From first line to last, print the records exactly, but leave out the pictures.
____ SOURCE RECORDS
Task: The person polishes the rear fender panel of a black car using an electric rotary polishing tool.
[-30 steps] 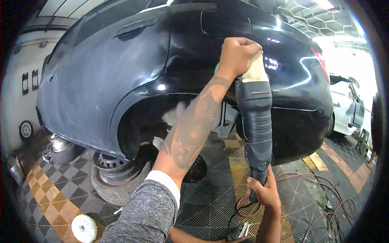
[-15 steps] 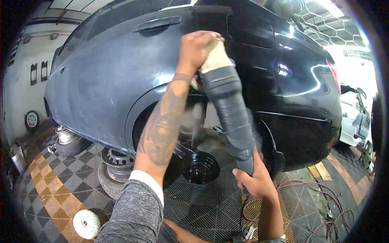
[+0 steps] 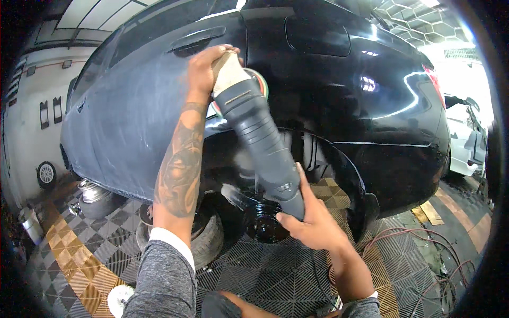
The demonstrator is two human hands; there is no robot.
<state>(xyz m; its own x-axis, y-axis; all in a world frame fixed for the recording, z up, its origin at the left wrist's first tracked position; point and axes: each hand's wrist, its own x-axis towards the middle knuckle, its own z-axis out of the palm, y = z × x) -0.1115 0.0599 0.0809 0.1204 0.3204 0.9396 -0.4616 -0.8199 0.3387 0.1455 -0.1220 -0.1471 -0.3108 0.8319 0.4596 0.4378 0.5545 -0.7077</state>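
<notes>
Both of my hands hold a dark corded polisher (image 3: 262, 139), its body slanting from upper left to lower right. My left hand (image 3: 202, 71) is wrapped over its front end, where a beige covering (image 3: 229, 74) sits on the head. My right hand (image 3: 314, 221) grips the rear handle. A strip of the round pad (image 3: 261, 84), with a coloured edge, shows beside the head; the rest is hidden behind the tool. The pad is at the side of a black car (image 3: 323, 95), above the rear wheel arch and below the door handle (image 3: 199, 38). A dull grey haze covers the rear door (image 3: 132, 100).
The wheel arch has no wheel, and a black brake drum (image 3: 268, 225) shows inside. A tyre (image 3: 208, 241) lies below the door. A white pad (image 3: 120, 299) rests on the tiled floor at lower left. Reddish hoses (image 3: 442, 244) coil at right; a cord (image 3: 318, 270) hangs from the polisher.
My hands have moved left with the polisher, from the rear panel toward the rear door. The tool now leans more to the left, and more of the pad's edge shows.
</notes>
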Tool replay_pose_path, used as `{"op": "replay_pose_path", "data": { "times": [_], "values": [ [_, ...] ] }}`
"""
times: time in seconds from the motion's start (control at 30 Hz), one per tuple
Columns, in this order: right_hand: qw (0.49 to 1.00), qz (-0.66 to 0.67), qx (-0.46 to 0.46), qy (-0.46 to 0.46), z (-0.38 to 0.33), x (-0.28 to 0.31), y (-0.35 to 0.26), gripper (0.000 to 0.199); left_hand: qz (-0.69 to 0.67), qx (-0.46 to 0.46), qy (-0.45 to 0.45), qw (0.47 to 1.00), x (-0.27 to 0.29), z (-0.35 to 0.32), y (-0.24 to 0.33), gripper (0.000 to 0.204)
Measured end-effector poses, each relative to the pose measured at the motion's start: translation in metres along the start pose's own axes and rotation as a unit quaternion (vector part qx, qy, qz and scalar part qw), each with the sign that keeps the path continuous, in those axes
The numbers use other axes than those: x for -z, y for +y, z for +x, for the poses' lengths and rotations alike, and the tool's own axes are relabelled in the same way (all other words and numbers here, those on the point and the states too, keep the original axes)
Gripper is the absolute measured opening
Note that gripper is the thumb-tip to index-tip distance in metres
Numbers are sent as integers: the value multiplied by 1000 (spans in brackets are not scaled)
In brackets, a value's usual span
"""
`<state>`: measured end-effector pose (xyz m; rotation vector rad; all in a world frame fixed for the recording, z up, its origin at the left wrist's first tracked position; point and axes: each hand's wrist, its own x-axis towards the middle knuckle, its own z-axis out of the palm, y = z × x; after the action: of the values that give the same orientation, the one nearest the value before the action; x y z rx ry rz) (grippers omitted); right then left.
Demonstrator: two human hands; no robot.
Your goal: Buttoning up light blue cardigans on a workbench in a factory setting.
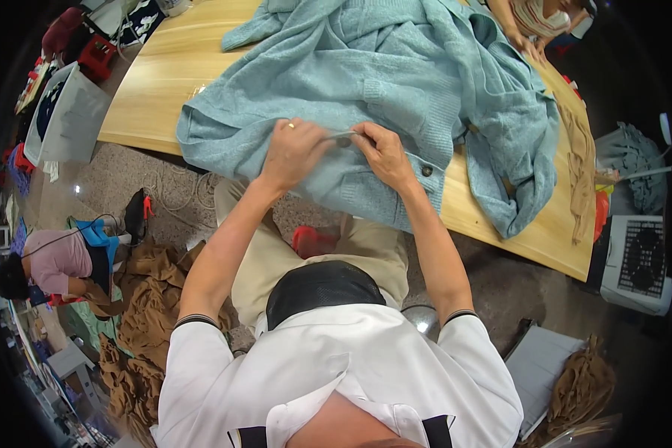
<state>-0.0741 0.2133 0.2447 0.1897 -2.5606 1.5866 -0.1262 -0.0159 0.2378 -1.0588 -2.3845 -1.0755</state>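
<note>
My right hand [384,155] is pinching the pale blue, soft-knit cardigan [403,71], rumpled across the pale wood-grain counter [153,93]; a small fold runs crosswise toward my left hand [295,155], just beside it, curled, too blurred to tell its grip.

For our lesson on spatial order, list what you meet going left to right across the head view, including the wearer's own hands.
White bin → left hand → right hand → dark button → brown strip → white box
</note>
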Motion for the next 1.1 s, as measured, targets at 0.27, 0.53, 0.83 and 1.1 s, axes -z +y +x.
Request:
{"op": "replay_pose_path", "data": {
  "times": [0.27, 0.53, 0.83, 1.1],
  "values": [
    [966, -185, 167, 69, 14, -21, -33, 13, 195, -71, 28, 978, 44, -28, -20, 21],
    [957, -258, 114, -65, 51, -72, -47, 16, 199, -129, 76, 969, 40, -51, -17, 28],
    [975, -193, 109, 9, 53, -92, -31, 16, 122, -32, 53, 991, 35, -47, -15, 21],
    [995, 67, -39, -70, 62, -74, -19, 16, 15, 51, 95, 994, 26, -30, -15, 22]
  ]
}}
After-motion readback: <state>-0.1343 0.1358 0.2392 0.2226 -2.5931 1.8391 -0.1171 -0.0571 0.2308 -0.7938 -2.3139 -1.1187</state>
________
RESULT BELOW:
Task: The person polishes the rear fender panel of a black car using an electric rotary polishing tool.
[-30 steps] 
[-15 steps] 
[+0 steps] 
The demonstrator is two human hands; there is no robot.
<state>(xyz m; its own x-axis, y-axis; all in a world frame fixed for the recording, z up, its origin at the left wrist's first tracked position; point and axes: each hand's wrist, its own x-axis towards the middle knuckle, its own z-axis out of the palm, y = z × x) -0.1115 0.0599 0.0809 0.1204 0.3204 0.9396 -0.4616 -0.8199 0.3387 0.1455 -0.1220 -0.1471 -0.3108 0.8319 0.4596 0.4378 0.5545 -0.7077</state>
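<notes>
Both of my hands hold a dark corded polisher (image 3: 262, 139), its body slanting from upper left to lower right. My left hand (image 3: 202, 71) is wrapped over its front end, where a beige covering (image 3: 229, 74) sits on the head. My right hand (image 3: 314, 221) grips the rear handle. A strip of the round pad (image 3: 261, 84), with a coloured edge, shows beside the head; the rest is hidden behind the tool. The pad is at the side of a black car (image 3: 323, 95), above the rear wheel arch and below the door handle (image 3: 199, 38). A dull grey haze covers the rear door (image 3: 132, 100).
The wheel arch has no wheel, and a black brake drum (image 3: 268, 225) shows inside. A tyre (image 3: 208, 241) lies below the door. A white pad (image 3: 120, 299) rests on the tiled floor at lower left. Reddish hoses (image 3: 442, 244) coil at right; a cord (image 3: 318, 270) hangs from the polisher.
My hands have moved left with the polisher, from the rear panel toward the rear door. The tool now leans more to the left, and more of the pad's edge shows.
</notes>
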Tool replay_pose_path, used as `{"op": "replay_pose_path", "data": { "times": [_], "values": [ [_, ...] ] }}`
"""
times: time in seconds from the motion's start (control at 30 Hz), one per tuple
Columns, in this order: right_hand: qw (0.49 to 1.00), qz (-0.66 to 0.67), qx (-0.46 to 0.46), qy (-0.46 to 0.46), z (-0.38 to 0.33), x (-0.28 to 0.31), y (-0.35 to 0.26), gripper (0.000 to 0.199); left_hand: qz (-0.69 to 0.67), qx (-0.46 to 0.46), qy (-0.45 to 0.45), qw (0.47 to 1.00), x (-0.27 to 0.29), z (-0.35 to 0.32), y (-0.24 to 0.33), gripper (0.000 to 0.204)
Measured end-effector poses, each relative to the pose measured at the motion's start: translation in metres along the start pose's own axes and rotation as a unit quaternion (vector part qx, qy, qz and scalar part qw), each with the sign that keeps the path continuous, in those axes
The numbers use other axes than those: x for -z, y for +y, z for +x, for the poses' lengths and rotations alike, and the tool's own axes are relabelled in the same way (all other words and numbers here, those on the point and the states too, keep the original axes)
Gripper is the absolute measured opening
Note that gripper is the thumb-tip to index-tip distance in metres
Numbers are sent as integers: the value multiplied by 1000 (spans in brackets are not scaled)
In brackets, a value's usual span
"""
`<state>`: measured end-effector pose (xyz m; rotation vector rad; all in a world frame fixed for the recording, z up, its origin at the left wrist's first tracked position; point and axes: each hand's wrist, its own x-axis towards the middle knuckle, its own z-axis out of the palm, y = z × x; after the action: of the values that give the same orientation, the one nearest the value before the action; x y z rx ry rz) (grippers omitted); right then left.
Demonstrator: two human hands; no robot.
Your goal: Buttoning up light blue cardigans on a workbench in a factory setting.
<state>-0.0741 0.2133 0.2447 0.1897 -2.5606 1.5866 -0.1262 -0.0159 0.2378 -1.0588 -2.3845 -1.0755</state>
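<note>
My right hand [384,155] is pinching the pale blue, soft-knit cardigan [403,71], rumpled across the pale wood-grain counter [153,93]; a small fold runs crosswise toward my left hand [295,155], just beside it, curled, too blurred to tell its grip.

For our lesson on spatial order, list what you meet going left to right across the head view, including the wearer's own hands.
White bin → left hand → right hand → dark button → brown strip → white box
</note>
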Motion for the next 1.1 s, as measured, targets at 0.27, 0.53, 0.83 and 1.1 s, axes -z +y +x.
Request:
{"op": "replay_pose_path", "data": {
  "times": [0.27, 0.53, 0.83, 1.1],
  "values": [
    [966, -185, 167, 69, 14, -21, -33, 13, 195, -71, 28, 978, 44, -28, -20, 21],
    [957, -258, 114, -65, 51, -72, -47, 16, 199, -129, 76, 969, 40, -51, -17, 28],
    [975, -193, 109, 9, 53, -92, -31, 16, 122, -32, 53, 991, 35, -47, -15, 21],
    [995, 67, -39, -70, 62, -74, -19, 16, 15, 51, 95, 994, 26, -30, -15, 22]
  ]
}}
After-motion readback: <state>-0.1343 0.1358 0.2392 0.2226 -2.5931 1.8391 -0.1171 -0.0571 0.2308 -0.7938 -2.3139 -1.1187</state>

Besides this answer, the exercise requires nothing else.